* [WHAT NEEDS TO BE DONE] Would you transcribe the listing that follows, character for character, and omit its images?

* [PROVIDED DATA]
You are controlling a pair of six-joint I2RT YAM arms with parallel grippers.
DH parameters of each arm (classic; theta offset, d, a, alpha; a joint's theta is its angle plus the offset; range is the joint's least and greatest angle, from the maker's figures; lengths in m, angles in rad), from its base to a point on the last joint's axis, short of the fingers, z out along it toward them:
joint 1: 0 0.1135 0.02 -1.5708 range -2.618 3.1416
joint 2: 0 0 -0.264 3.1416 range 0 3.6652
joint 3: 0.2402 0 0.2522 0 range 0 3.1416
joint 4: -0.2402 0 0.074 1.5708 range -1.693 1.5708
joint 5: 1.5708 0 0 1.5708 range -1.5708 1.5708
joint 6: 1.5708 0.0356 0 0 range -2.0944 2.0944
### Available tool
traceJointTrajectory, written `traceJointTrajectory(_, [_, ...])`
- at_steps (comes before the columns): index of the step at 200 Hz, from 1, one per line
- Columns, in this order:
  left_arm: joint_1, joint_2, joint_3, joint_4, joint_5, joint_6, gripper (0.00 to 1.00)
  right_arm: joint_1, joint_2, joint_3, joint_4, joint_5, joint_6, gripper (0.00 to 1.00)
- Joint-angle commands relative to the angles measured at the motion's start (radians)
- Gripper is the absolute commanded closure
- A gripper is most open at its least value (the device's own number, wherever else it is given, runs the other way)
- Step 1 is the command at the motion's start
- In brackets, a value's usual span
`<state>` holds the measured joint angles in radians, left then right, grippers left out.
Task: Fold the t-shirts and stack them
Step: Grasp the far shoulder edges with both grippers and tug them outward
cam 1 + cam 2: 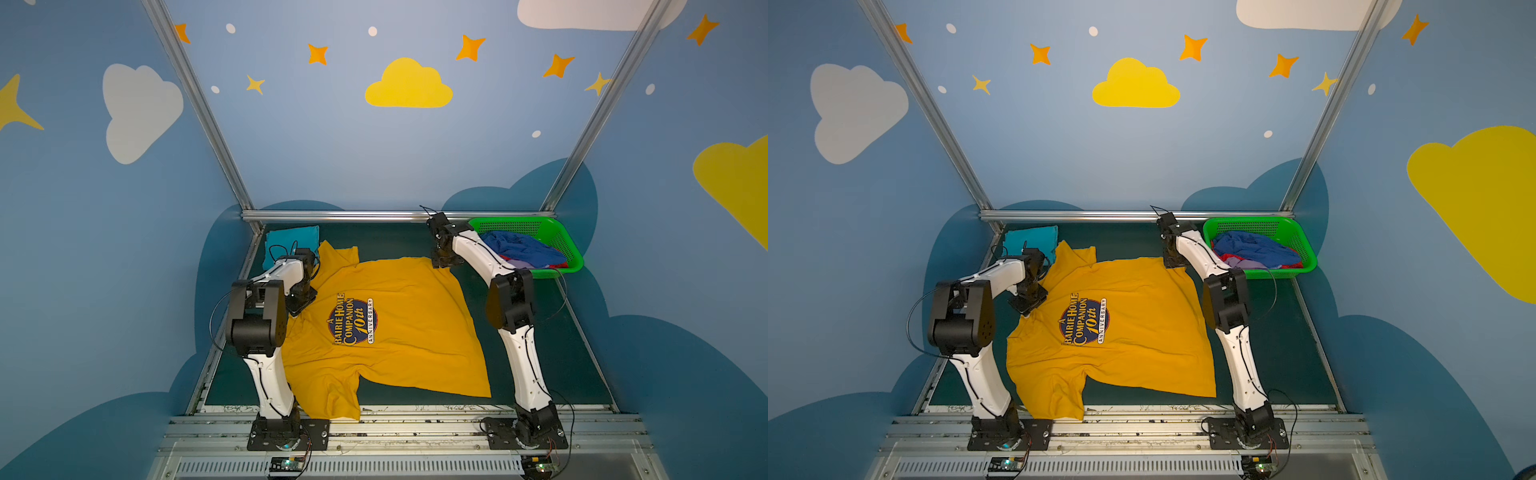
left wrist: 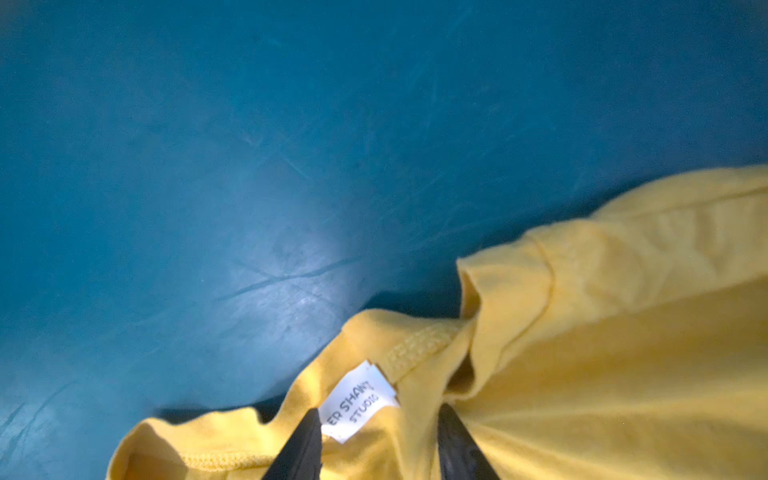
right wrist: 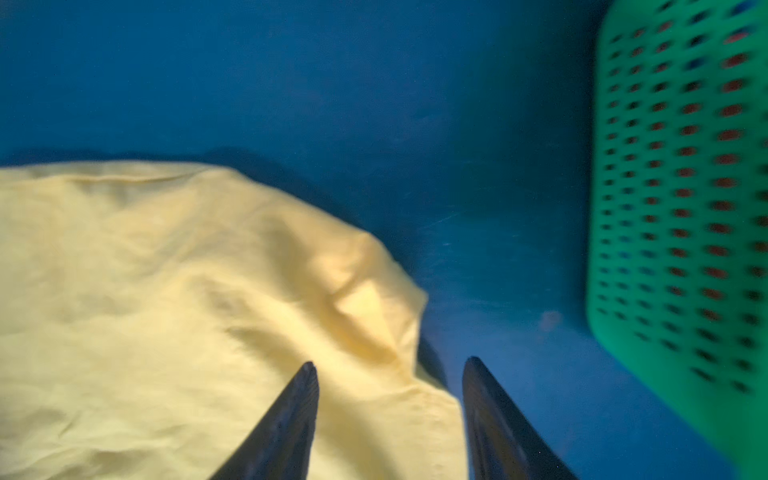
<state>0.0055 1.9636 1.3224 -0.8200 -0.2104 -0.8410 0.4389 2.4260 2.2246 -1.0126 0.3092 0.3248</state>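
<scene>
1. Aluminium rail [image 1: 415, 428] runs along the near edge and carries both arm bases. The near sleeve of the mustard-yellow t-shirt [image 1: 415, 353] reaches it.
2. That shirt lies spread print-up on the dark teal mat [image 1: 519, 374] between the two arms. It is turned sideways in both top views: collar on the left, hem on the right, other sleeve pointing to the far side. Some wrinkles, no fold made yet.
3. Round navy print [image 1: 353, 320] is fully exposed, just right of the collar.
4. Left gripper [image 2: 378, 415] is down at the collar. The wrist view shows its fingers parted, with the white neck label [image 2: 359, 401] and collar fabric in the gap. Nothing is pinched.
5. Right gripper [image 3: 390, 363] is at the far hem corner, next to the green basket [image 3: 681, 187]. Its fingers are spread and straddle the shirt edge, one over the fabric, one over bare mat. No grip on the cloth. That wrist view is blurred.
6. Teal t-shirt [image 1: 291, 241] sits folded in the far-left corner of the mat, just beyond the far sleeve.
7. Basket is in the far-right corner and holds a crumpled pile: blue t-shirt [image 1: 1254, 245] on top, red t-shirt [image 1: 1224, 257] and lavender t-shirt [image 1: 1246, 262] showing below it.
</scene>
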Motion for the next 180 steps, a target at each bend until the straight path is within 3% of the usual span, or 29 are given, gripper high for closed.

* [RESULT OF THIS TASK]
You are controlling a pair of six-joint I2RT YAM arms with parallel grippers.
DH parameters of each arm (classic; theta offset, d, a, alpha; a joint's theta is its angle plus the offset; range is the joint's least and greatest angle, from the maker's figures; lengths in m, angles in rad), from its base to a point on the last joint's axis, short of the fingers, z out along it toward them:
joint 1: 0 0.1135 0.02 -1.5708 range -2.618 3.1416
joint 2: 0 0 -0.264 3.1416 range 0 3.6652
joint 3: 0.2402 0 0.2522 0 range 0 3.1416
joint 4: -0.2402 0 0.074 1.5708 range -1.693 1.5708
joint 5: 1.5708 0 0 1.5708 range -1.5708 1.5708
joint 6: 1.5708 0.0356 0 0 range -2.0944 2.0944
### Available tool
traceJointTrajectory, written `traceJointTrajectory(_, [_, ...])`
- at_steps (comes before the columns): index of the step at 200 Hz, from 1, one per line
- Columns, in this order:
  left_arm: joint_1, joint_2, joint_3, joint_4, joint_5, joint_6, gripper (0.00 to 1.00)
  right_arm: joint_1, joint_2, joint_3, joint_4, joint_5, joint_6, gripper (0.00 to 1.00)
- Joint-angle commands relative to the angles measured at the motion's start (radians)
- Gripper is the absolute commanded closure
- A gripper is most open at its least value (the device's own number, wherever else it is given, runs the other way)
- Step 1 is the command at the motion's start
- In brackets, a value's usual span
`<state>` holds the measured joint angles in radians, left then right, grippers left out.
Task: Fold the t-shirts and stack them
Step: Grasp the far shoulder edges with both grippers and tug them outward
cam 1 + cam 2: 
left wrist: 
right wrist: 
<state>0.0055 1.9636 1.3224 -0.8200 -0.2104 -0.8410 0.4389 2.4260 2.2246 -1.0126 0.3092 0.3248</state>
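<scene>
1. Aluminium rail [image 1: 415, 428] runs along the near edge and carries both arm bases. The near sleeve of the mustard-yellow t-shirt [image 1: 415, 353] reaches it.
2. That shirt lies spread print-up on the dark teal mat [image 1: 519, 374] between the two arms. It is turned sideways in both top views: collar on the left, hem on the right, other sleeve pointing to the far side. Some wrinkles, no fold made yet.
3. Round navy print [image 1: 353, 320] is fully exposed, just right of the collar.
4. Left gripper [image 2: 378, 415] is down at the collar. The wrist view shows its fingers parted, with the white neck label [image 2: 359, 401] and collar fabric in the gap. Nothing is pinched.
5. Right gripper [image 3: 390, 363] is at the far hem corner, next to the green basket [image 3: 681, 187]. Its fingers are spread and straddle the shirt edge, one over the fabric, one over bare mat. No grip on the cloth. That wrist view is blurred.
6. Teal t-shirt [image 1: 291, 241] sits folded in the far-left corner of the mat, just beyond the far sleeve.
7. Basket is in the far-right corner and holds a crumpled pile: blue t-shirt [image 1: 1254, 245] on top, red t-shirt [image 1: 1224, 257] and lavender t-shirt [image 1: 1246, 262] showing below it.
</scene>
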Motion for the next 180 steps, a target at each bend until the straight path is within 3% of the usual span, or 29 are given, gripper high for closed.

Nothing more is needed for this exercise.